Sanctuary

Sanctuary

a cafe in HongKong

a cold beer, a long slender glass

the name remains

I wonder if it is still there.

 

The Crumbs

in the midtown Manhattan

SPACE FOR RENT

the sign will be gone soon

the memories will be washed out with it.

 

Woodstock

a music cafe on the ground floor

I heard Lenard Cohen’s voice for the first time there

Bonnie and Clyde poster on the wall

long gone, that time of my life.

 

dots,

steps,

memory works in funny way,

and I want to look at

yours.

 

My heart hardens sometimes…

my tightly sewn neck

didn’t allow turning my head

that was the moment

my mind gave in

and I sat there,

cried.

 

from time to time

my memory flew back to that parking lot

that morning

I was devastated

losing my power in control

which enabled me holding myself together for several months against that battle.

 

life is totally personal,

totally alone; we can expereince only ourselves

but sometimes,

the dread of the aloneness I felt that morning

sneaks into my body

and hardens my heart.

 

I knew that I was the one

didn’t ask anything to anyone

dying must be easier than confessing my weakness,

my sadness,

for me at that time,

maybe for me now too.

 

the old habits are hard to get rid of

I put on those without noticing,

even with all those self-development shits I’ve done,

I reach to that thick heavy coat in haste,

smelling like sorrow, giving more chills than warmth,

and bury my head deep under the worn familiar threads; shivering…

 

My moon

evading

failed

waves

don’t want to ride this time

sigh…

 

read some lines I wrote before the summer

you made my life sparkle in the mud.

 

shine

not taking anything from anyone

just shine, that is okay

well,

thanks for telling me that.

 

what I have pursued in my life might not be the right one for me

maybe I am losing the world and I am losing the people

maybe I am losing the valuable things that I am supposed to keep

maybe I released my grip too hastily to reach for nothing; the unworthy

but this is me; sad and stupid me.

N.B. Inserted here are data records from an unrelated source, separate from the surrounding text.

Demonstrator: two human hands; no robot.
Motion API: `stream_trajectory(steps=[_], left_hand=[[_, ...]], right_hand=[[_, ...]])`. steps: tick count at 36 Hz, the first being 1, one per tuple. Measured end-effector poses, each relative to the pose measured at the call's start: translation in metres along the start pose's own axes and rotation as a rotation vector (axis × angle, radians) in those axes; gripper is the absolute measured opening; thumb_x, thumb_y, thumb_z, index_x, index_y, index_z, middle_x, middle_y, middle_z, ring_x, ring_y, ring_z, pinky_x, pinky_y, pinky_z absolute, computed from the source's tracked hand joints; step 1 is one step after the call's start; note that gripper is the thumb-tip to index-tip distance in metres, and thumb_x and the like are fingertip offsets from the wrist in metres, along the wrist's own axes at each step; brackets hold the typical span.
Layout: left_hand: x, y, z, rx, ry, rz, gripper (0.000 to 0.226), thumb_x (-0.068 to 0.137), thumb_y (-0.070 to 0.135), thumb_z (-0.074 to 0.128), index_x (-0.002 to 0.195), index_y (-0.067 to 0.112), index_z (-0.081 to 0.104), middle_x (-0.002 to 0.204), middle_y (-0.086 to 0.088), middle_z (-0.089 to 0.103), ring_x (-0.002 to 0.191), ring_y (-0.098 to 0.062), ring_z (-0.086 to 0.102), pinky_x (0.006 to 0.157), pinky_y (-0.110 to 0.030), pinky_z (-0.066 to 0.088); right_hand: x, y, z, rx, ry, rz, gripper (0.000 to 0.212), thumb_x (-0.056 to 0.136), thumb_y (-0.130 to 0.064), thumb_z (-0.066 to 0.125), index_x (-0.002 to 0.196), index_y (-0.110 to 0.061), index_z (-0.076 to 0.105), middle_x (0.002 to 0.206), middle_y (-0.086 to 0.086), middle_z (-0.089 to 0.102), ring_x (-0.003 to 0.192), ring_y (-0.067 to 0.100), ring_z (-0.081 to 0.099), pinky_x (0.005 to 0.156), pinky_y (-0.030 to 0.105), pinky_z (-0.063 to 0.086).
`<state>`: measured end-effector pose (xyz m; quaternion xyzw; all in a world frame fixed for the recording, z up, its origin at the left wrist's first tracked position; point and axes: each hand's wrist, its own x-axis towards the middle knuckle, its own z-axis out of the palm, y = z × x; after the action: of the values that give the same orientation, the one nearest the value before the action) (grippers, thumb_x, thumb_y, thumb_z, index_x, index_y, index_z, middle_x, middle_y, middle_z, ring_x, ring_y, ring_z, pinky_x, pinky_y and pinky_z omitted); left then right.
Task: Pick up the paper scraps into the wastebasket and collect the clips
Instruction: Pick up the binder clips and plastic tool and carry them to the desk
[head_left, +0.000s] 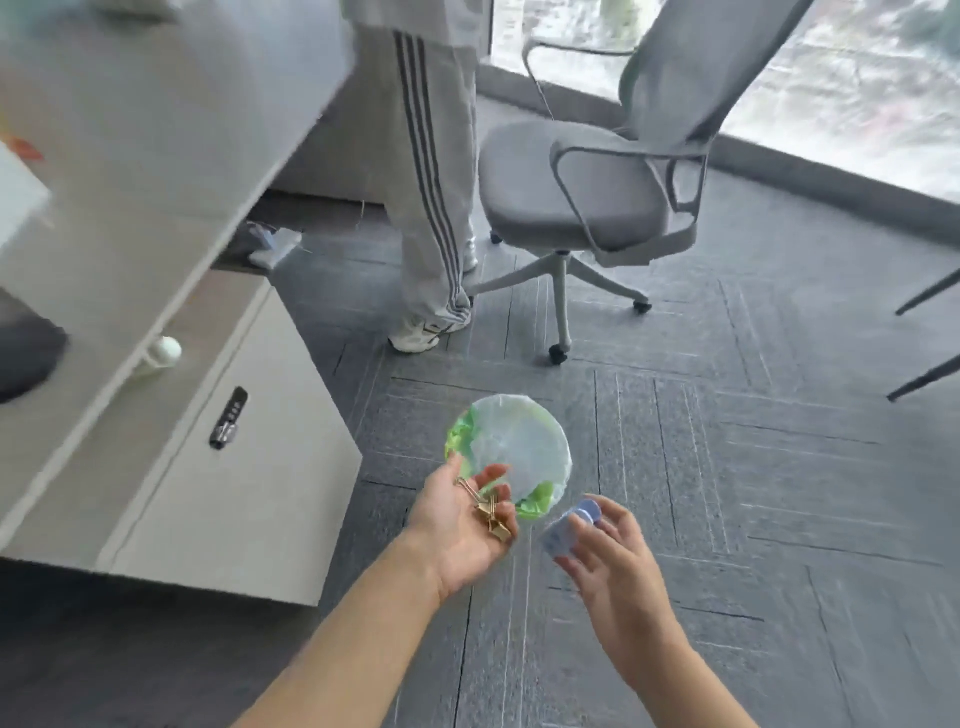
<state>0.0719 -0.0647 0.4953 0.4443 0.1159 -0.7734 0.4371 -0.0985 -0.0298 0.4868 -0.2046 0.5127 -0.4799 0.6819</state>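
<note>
A round wastebasket (540, 415) with a green and white liner stands on the grey carpet below my hands. My left hand (457, 525) is palm up beside its near rim, fingers loosely curled, with several gold binder clips (485, 512) lying in the palm. My right hand (613, 561) is to the right of it and grips a small pale blue, translucent container (569, 527) between thumb and fingers. No paper scraps are visible in either hand.
A white desk (156, 130) runs along the left, with a drawer cabinet (249, 457) under it. Another person's striped trousers and sneakers (436, 208) stand beyond the basket. A grey office chair (587, 192) is at the back right, by the window.
</note>
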Motion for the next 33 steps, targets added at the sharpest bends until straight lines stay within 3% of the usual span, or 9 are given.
stream_trajectory(steps=[2,6,13,16,18,23,27,30,33], left_hand=[[-0.041,0.013,0.020,-0.052,0.041,0.077,0.045,0.099,0.046,0.038,0.093,0.008,0.061,0.069,-0.007,0.053,0.055,-0.014,0.042,0.050,-0.023,0.038],[-0.133,0.043,0.055,-0.097,0.060,0.173,0.046,0.102,0.043,0.035,0.089,0.007,0.062,0.064,-0.006,0.049,0.052,-0.014,0.037,0.049,-0.023,0.033],[-0.278,0.092,0.080,-0.131,0.050,0.299,0.052,0.103,0.042,0.033,0.087,0.005,0.065,0.061,-0.004,0.046,0.051,-0.013,0.035,0.052,-0.024,0.029],[-0.321,0.113,0.078,-0.144,0.044,0.376,0.051,0.102,0.043,0.033,0.084,0.007,0.064,0.058,-0.002,0.042,0.050,-0.013,0.033,0.053,-0.025,0.027],[-0.342,0.125,0.072,-0.157,0.049,0.427,0.050,0.102,0.045,0.034,0.084,0.007,0.063,0.058,-0.002,0.040,0.050,-0.013,0.033,0.053,-0.025,0.028],[-0.374,0.158,0.051,-0.273,0.053,0.569,0.043,0.098,0.043,0.039,0.089,0.007,0.061,0.059,-0.002,0.041,0.053,-0.014,0.034,0.057,-0.025,0.029],[-0.384,0.193,0.030,-0.293,0.072,0.679,0.032,0.083,0.027,0.035,0.098,0.011,0.059,0.068,-0.004,0.044,0.058,-0.017,0.036,0.057,-0.028,0.030],[-0.385,0.222,0.018,-0.283,0.165,0.708,0.032,0.085,0.017,0.029,0.094,0.010,0.059,0.069,-0.006,0.046,0.059,-0.017,0.036,0.056,-0.026,0.031],[-0.381,0.249,0.009,-0.253,0.279,0.749,0.032,0.091,0.008,0.027,0.088,0.007,0.059,0.066,-0.004,0.042,0.056,-0.015,0.034,0.054,-0.024,0.030]], right_hand=[[-0.022,-0.028,0.027,-0.014,-0.020,-0.006,0.052,0.068,-0.009,0.078,0.114,-0.009,0.054,0.104,0.011,0.065,0.090,0.025,0.067,0.078,0.034,0.053],[-0.072,-0.084,0.086,-0.052,-0.095,-0.021,0.035,0.083,-0.004,0.063,0.117,-0.010,0.054,0.115,0.016,0.062,0.092,0.025,0.069,0.081,0.035,0.051],[-0.151,-0.164,0.190,-0.230,-0.290,-0.065,0.051,0.071,-0.012,0.079,0.117,-0.017,0.056,0.123,0.013,0.060,0.097,0.026,0.068,0.092,0.042,0.049],[-0.173,-0.185,0.228,-0.330,-0.354,-0.115,0.056,0.056,-0.031,0.082,0.109,-0.031,0.061,0.122,0.007,0.057,0.101,0.025,0.067,0.092,0.042,0.050],[-0.184,-0.194,0.252,-0.380,-0.402,-0.136,0.053,0.057,-0.034,0.081,0.107,-0.036,0.062,0.124,0.004,0.055,0.105,0.024,0.065,0.096,0.043,0.049],[-0.191,-0.201,0.312,-0.400,-0.484,-0.176,0.047,0.070,-0.015,0.080,0.111,-0.025,0.060,0.112,0.005,0.057,0.099,0.025,0.067,0.081,0.032,0.054],[-0.181,-0.191,0.357,-0.438,-0.555,-0.184,0.037,0.082,0.002,0.070,0.111,-0.017,0.058,0.096,0.000,0.064,0.082,0.014,0.068,0.076,0.027,0.054],[-0.170,-0.178,0.389,-0.492,-0.584,-0.180,0.045,0.076,-0.008,0.078,0.113,-0.019,0.057,0.106,0.005,0.063,0.084,0.015,0.067,0.076,0.025,0.055],[-0.156,-0.165,0.418,-0.548,-0.592,-0.169,0.048,0.071,-0.018,0.080,0.112,-0.026,0.057,0.115,0.008,0.061,0.087,0.014,0.068,0.090,0.040,0.054]])
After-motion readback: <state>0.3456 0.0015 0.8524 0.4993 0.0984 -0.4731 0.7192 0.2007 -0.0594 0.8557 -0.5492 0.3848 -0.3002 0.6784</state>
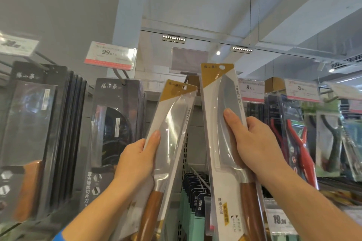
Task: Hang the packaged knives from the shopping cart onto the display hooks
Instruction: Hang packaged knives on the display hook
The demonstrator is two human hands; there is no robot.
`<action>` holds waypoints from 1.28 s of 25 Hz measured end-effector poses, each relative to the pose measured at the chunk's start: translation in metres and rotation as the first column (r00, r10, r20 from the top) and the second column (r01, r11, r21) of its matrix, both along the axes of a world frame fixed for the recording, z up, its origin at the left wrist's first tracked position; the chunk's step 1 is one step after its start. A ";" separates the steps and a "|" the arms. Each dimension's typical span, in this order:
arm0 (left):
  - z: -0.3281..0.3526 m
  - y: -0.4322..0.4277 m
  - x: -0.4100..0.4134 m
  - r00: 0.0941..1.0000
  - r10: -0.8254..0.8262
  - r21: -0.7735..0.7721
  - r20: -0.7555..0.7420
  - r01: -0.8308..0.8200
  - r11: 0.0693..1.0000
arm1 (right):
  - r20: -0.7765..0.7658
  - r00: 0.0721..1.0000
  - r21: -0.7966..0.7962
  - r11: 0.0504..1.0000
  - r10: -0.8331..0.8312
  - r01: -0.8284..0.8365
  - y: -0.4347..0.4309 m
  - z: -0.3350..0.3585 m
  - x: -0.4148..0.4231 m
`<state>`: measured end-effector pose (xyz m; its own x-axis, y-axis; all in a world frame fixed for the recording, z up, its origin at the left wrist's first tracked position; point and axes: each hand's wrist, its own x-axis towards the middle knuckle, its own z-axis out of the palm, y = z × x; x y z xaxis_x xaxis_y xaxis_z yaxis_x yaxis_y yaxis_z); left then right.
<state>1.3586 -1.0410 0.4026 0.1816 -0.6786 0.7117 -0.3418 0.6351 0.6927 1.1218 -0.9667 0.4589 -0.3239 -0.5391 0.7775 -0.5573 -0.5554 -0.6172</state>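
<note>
I hold two packaged knives up in front of the display. My left hand (pixel 137 160) grips the left knife package (pixel 172 123), a white card with a gold top and a wooden-handled blade, tilted to the right. My right hand (pixel 252 143) grips the right knife package (pixel 225 94), the same kind, held higher and nearly upright, its hang hole near the top. Between the two packages, behind them, is a gap in the display; I see no hook there. The shopping cart is out of view.
Black boxed knives (pixel 115 123) hang on hooks at the left under a 99 price tag (pixel 110 57). Red-handled shears (pixel 293 143) and other packs hang at the right. Lower rows of packages (pixel 194 188) sit below the gap.
</note>
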 end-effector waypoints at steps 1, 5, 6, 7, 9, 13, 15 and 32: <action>0.000 0.000 0.001 1.000 0.002 -0.003 0.003 -0.002 1.000 | 0.002 1.000 0.004 1.000 0.005 -0.005 -0.001 0.000 0.001; 0.002 0.001 -0.001 0.998 0.003 -0.013 0.061 -0.003 1.000 | 0.006 0.999 0.002 0.999 0.035 -0.035 -0.003 0.000 0.012; 0.002 0.001 -0.001 0.997 0.014 -0.024 0.072 -0.012 1.000 | 0.002 0.999 0.006 0.999 0.041 -0.041 -0.003 0.001 0.014; 0.001 0.001 0.000 0.997 0.026 -0.038 0.074 -0.023 0.999 | -0.004 0.999 0.011 0.999 0.045 -0.045 -0.003 0.000 0.016; 0.000 -0.002 0.003 0.997 0.040 -0.056 0.060 -0.037 0.998 | -0.009 0.999 0.014 0.999 0.041 -0.041 -0.003 0.000 0.016; 0.002 -0.008 -0.001 0.999 -0.014 -0.007 0.044 0.015 1.000 | -0.003 0.999 0.005 0.999 0.038 -0.038 -0.001 -0.003 0.011; 0.000 -0.007 -0.007 0.998 -0.050 0.012 0.033 0.050 0.999 | -0.001 0.999 0.007 0.999 0.048 -0.048 0.001 -0.004 0.010; -0.004 0.002 -0.026 0.948 -0.266 0.160 -0.175 0.294 0.942 | 0.006 0.998 0.073 0.995 0.069 -0.069 0.003 -0.008 0.012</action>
<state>1.3322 -1.0391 0.3984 0.0593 -0.8323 0.5511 -0.0524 0.5487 0.8344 1.1336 -0.9641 0.4504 -0.2863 -0.6158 0.7340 -0.5172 -0.5455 -0.6595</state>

I couldn’t dissolve me into the timid water, called “supposed to”.

 

the moon every night different; ever changing but never evolving.

close or far,

you are there

gazing my presence

with your calm luminance; in the dark.

 

A day

jungle…

loved Kusadasi,

met J’s dad by chance, really by chance?

suddenly people are too close,

need some breathing room.

 

Hrabal…

does it matter?

hopes for hope

people forget

the wonderful stupidity that makes people alive.

 

desire…

like the moon

only full for a moment

then,

wane.

 

you still there?

take me home

put me to sleep

the ultimate surrender

on your lap.

 

the warmth…

to my journey into the night,

curling up,

dessicating my existence

like those petals on your bookshelf.